The Library Commission will discuss the proposal at its regular meeting on Thursday. Acting City Librarian Michael Lambert will present the proposal to the commission, he said in a statement:
“The Library is here for the people of San Francisco and we want everyone to be able to take advantage of our incredible collections and resources. There has never been a better time for us to eliminate overdue fines and reaffirm that all are welcome at the library.”
Mayor London Breed also supports the proposal:
“As a City, we need to make sure that we are not placing unnecessary burdens on people to access our public resources. In this case, the fines and fees are overwhelmingly affecting people in our community from disadvantaged backgrounds, which undermines the goal of the Library and reinforces inequality in our City.”
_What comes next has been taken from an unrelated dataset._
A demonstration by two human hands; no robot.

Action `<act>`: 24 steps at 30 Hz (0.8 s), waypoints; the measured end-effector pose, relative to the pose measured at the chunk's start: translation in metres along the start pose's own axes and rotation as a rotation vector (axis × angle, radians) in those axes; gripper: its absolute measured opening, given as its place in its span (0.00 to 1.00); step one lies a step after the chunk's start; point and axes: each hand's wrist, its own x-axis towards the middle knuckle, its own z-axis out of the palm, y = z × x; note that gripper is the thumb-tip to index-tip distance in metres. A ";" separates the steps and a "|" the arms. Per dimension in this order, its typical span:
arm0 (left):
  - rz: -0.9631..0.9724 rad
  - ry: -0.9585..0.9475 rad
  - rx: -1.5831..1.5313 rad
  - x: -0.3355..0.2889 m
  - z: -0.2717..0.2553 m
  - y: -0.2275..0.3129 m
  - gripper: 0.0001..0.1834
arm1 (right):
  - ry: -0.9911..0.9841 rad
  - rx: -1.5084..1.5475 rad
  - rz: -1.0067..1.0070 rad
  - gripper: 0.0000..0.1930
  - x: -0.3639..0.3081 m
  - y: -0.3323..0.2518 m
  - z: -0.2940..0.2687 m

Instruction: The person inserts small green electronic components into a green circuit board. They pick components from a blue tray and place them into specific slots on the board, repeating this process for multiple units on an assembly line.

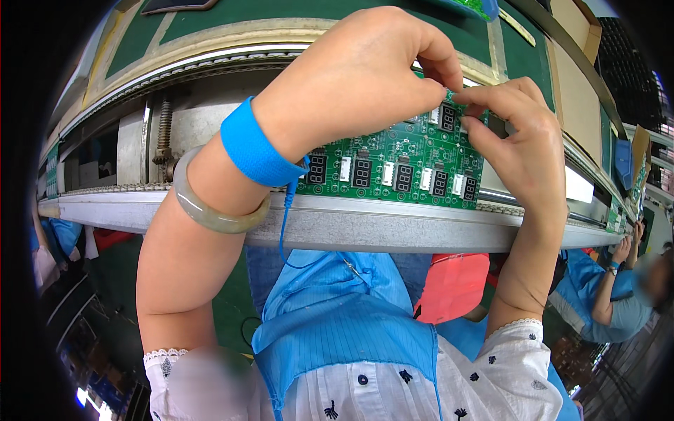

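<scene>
A green circuit board panel (379, 149) lies across the conveyor rails, carrying rows of black digit displays (404, 177) and white pin connectors (388, 172). My left hand (372, 77) reaches over it from the left, thumb and fingers pinched together at the panel's far right part. Close beside those fingertips, my right hand (516, 123) is also closed in a pinch, its thumb near a display. Whatever either hand grips is too small or hidden to make out. The left hand and forearm cover part of the panel. A blue wrist strap (256, 147) with a coiled cord circles my left wrist.
The near metal rail (393, 224) runs between my body and the panel. A threaded rod (163, 130) stands at the left between the rails. At the far edge is a blue bin (484, 10) with green bits. A person (604, 298) works at the right along the line.
</scene>
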 end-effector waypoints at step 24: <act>-0.006 -0.001 0.228 0.007 0.012 -0.021 0.10 | 0.198 0.086 0.050 0.09 -0.008 0.024 -0.003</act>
The report titled “Long Overdue: Eliminating Fees on Overdue Materials to Improve Access to San Francisco Library” said 34.8 percent of active patrons of the The City’s library owe money for overdue materials or billed items fees.
While all libraries in The City have patrons who accumulate fines, the report says libraries serving low-income areas and African-American communities accumulate higher debt amounts and have more patrons blocked from taking out library materials due to not paying those fines.
The library currently blocks accounts that owe more than $10 or has an overdue item that is 60 days or more.
The report also studied other libraries who have already eliminated overdue fines and found that there had not been increase in late returns or a decrease in circulation.
San Francisco Treasurer José Cisneros said in a statement that the research conducted by his office and the library convinced him that there is a better way to help library patron return books on time without disproportionately affecting low-income patrons:
“San Francisco should join libraries across the country and eliminate overdue fines that disproportionately burden low-income people and communities of color.”
If the proposal passes, library patrons will still have to replace or pay the value of any materials not returned to the library.
The proposal will need the approval from the Board of Supervisors.
The SFPL collected $333,129 in the 2017-2018 fiscal year and represents 0.2 percent of the library’s budget. The library has had four amnesty periods where library patrons were able to bring back overdue materials without having to pay fines.
San Mateo County libraries began last week to not seek fines from library patrons who return materials late.